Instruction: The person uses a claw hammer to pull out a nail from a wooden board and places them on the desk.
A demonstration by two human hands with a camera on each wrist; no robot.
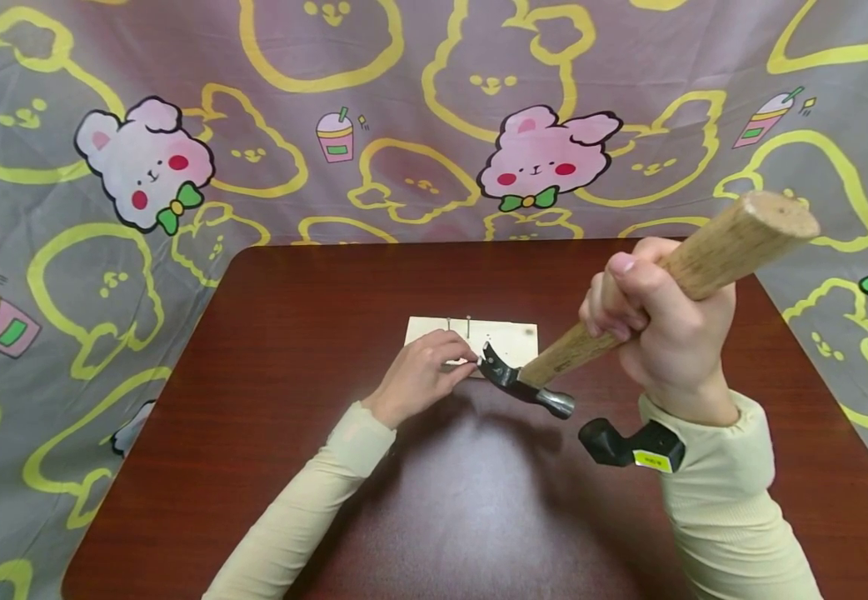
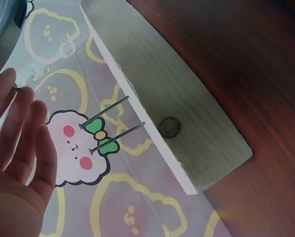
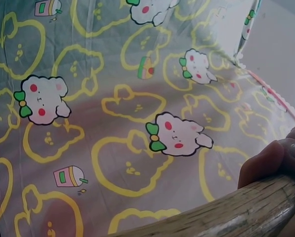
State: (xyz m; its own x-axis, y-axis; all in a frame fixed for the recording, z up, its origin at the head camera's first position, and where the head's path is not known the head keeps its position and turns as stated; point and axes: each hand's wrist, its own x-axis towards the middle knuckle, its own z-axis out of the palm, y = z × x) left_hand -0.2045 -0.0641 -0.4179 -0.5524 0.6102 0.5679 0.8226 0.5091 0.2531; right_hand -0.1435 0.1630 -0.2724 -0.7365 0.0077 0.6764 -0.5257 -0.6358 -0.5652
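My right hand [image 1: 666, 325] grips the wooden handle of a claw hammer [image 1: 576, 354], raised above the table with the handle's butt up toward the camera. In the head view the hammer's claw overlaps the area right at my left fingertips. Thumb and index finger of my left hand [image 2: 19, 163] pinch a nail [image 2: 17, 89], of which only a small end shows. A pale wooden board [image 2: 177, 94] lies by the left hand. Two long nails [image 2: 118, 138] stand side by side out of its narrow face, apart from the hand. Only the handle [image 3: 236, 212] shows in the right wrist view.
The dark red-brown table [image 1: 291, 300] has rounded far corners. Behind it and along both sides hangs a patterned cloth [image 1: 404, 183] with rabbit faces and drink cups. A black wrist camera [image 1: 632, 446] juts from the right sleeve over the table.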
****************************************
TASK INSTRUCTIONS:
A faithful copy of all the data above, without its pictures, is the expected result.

TASK OUTPUT:
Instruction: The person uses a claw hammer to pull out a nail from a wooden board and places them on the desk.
A demonstration by two human hands with a camera on each wrist; no robot.
State: (xyz m; its own x-axis, y-axis; all in a frame fixed for the recording, z up, its origin at the head camera's first position, and where the head's path is not known the head keeps its position and turns as stated; point and axes: each hand's wrist, its own x-axis towards the middle knuckle, its own z-axis out of the palm, y = z × x) left_hand -0.2045 -0.0641 -0.4179 -0.5524 0.6102 0.5679 0.8226 0.5091 0.2531; right_hand -0.1435 0.1630 -0.2724 -0.7365 0.0077 0.6764 -0.5257 -0.6358 -0.5652
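My right hand [image 1: 666, 325] grips the wooden handle of a claw hammer [image 1: 576, 354], raised above the table with the handle's butt up toward the camera. In the head view the hammer's claw overlaps the area right at my left fingertips. Thumb and index finger of my left hand [image 2: 19, 163] pinch a nail [image 2: 17, 89], of which only a small end shows. A pale wooden board [image 2: 177, 94] lies by the left hand. Two long nails [image 2: 118, 138] stand side by side out of its narrow face, apart from the hand. Only the handle [image 3: 236, 212] shows in the right wrist view.
The dark red-brown table [image 1: 291, 300] has rounded far corners. Behind it and along both sides hangs a patterned cloth [image 1: 404, 183] with rabbit faces and drink cups. A black wrist camera [image 1: 632, 446] juts from the right sleeve over the table.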

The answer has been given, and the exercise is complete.